DATA RECORDS Start Marker

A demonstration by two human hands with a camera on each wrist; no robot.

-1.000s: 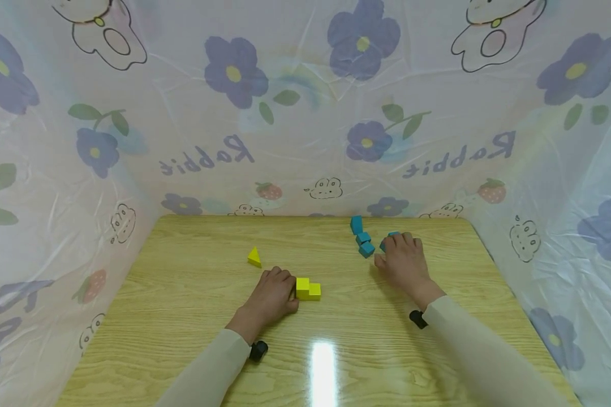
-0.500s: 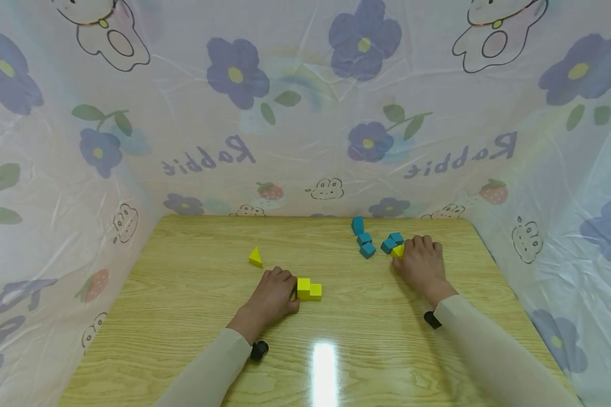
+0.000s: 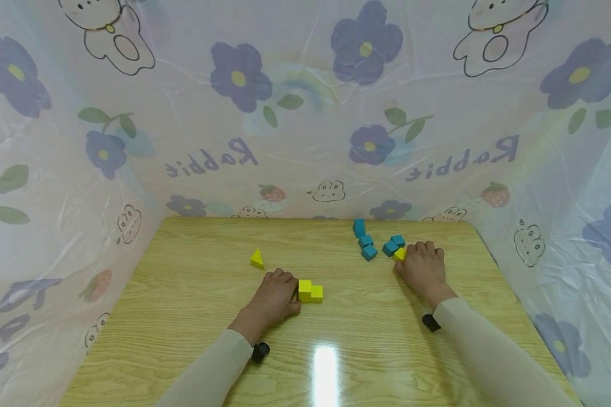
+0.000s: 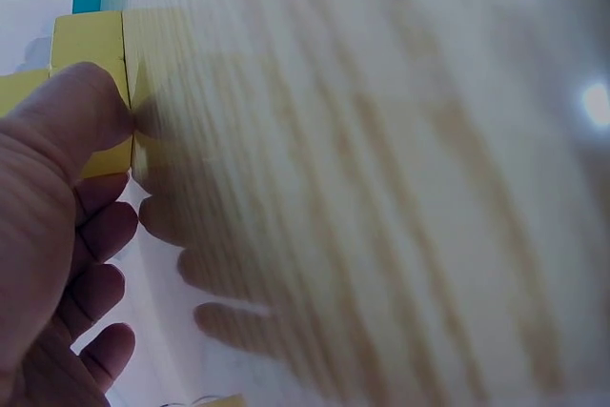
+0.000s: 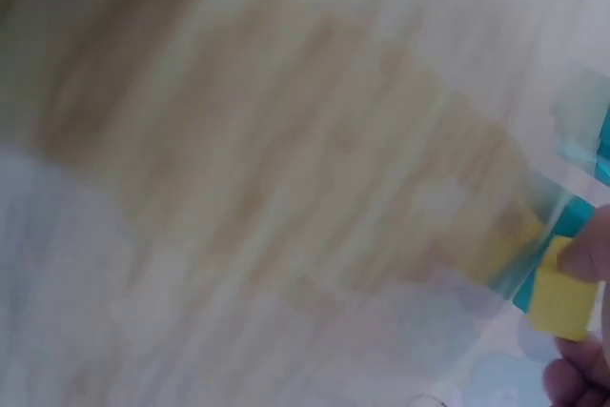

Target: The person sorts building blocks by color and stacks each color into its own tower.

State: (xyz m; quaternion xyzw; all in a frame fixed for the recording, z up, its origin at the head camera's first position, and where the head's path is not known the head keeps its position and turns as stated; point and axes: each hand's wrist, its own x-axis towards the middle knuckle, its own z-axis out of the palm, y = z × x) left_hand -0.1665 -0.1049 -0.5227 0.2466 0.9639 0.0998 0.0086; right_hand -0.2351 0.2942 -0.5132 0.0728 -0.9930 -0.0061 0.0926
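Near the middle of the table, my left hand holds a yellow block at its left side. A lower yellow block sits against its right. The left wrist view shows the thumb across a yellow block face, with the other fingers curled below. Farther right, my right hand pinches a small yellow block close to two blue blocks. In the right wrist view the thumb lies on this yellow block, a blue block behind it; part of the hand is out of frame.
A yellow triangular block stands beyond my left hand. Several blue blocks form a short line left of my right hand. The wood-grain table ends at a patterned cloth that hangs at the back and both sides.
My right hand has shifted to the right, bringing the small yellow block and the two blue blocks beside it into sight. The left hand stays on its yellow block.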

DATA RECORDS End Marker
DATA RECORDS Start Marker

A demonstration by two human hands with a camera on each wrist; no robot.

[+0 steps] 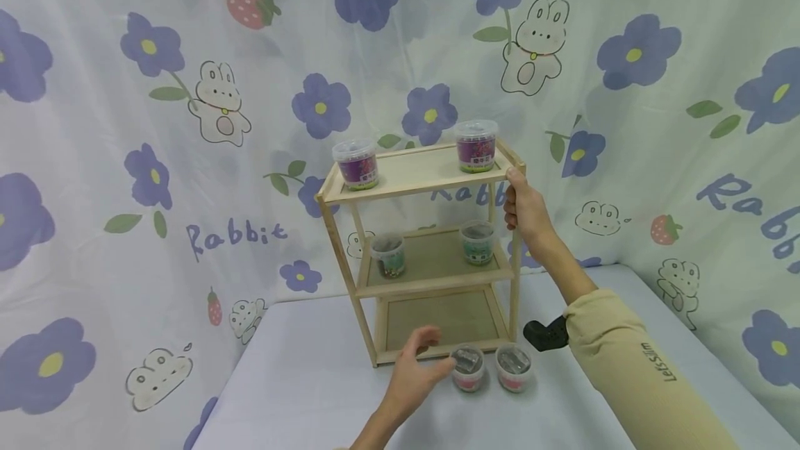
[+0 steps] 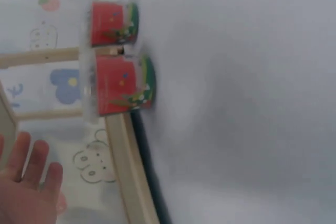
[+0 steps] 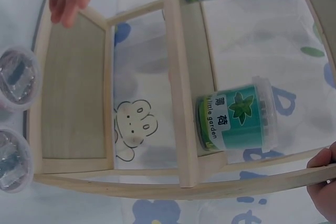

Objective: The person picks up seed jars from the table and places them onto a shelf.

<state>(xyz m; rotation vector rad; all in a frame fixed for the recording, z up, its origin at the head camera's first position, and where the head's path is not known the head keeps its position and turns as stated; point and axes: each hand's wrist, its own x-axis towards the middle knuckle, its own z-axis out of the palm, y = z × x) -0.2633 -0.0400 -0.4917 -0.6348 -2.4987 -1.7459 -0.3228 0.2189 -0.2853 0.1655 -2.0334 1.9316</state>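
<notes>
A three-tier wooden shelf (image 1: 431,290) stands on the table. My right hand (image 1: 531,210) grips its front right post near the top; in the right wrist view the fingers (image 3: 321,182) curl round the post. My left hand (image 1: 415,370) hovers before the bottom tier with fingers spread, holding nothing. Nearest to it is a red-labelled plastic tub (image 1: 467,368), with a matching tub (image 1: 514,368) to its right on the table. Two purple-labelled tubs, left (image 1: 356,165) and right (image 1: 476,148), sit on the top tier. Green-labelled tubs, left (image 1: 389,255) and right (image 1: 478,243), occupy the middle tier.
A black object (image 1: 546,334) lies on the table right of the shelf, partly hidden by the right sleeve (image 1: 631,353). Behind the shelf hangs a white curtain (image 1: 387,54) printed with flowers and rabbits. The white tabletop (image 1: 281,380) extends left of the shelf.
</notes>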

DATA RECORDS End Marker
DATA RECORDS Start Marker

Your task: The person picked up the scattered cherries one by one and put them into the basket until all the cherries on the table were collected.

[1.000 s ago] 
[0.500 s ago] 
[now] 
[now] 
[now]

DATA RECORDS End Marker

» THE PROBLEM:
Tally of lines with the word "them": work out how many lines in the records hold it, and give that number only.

» OUTPUT FOR THIS EXERCISE:
2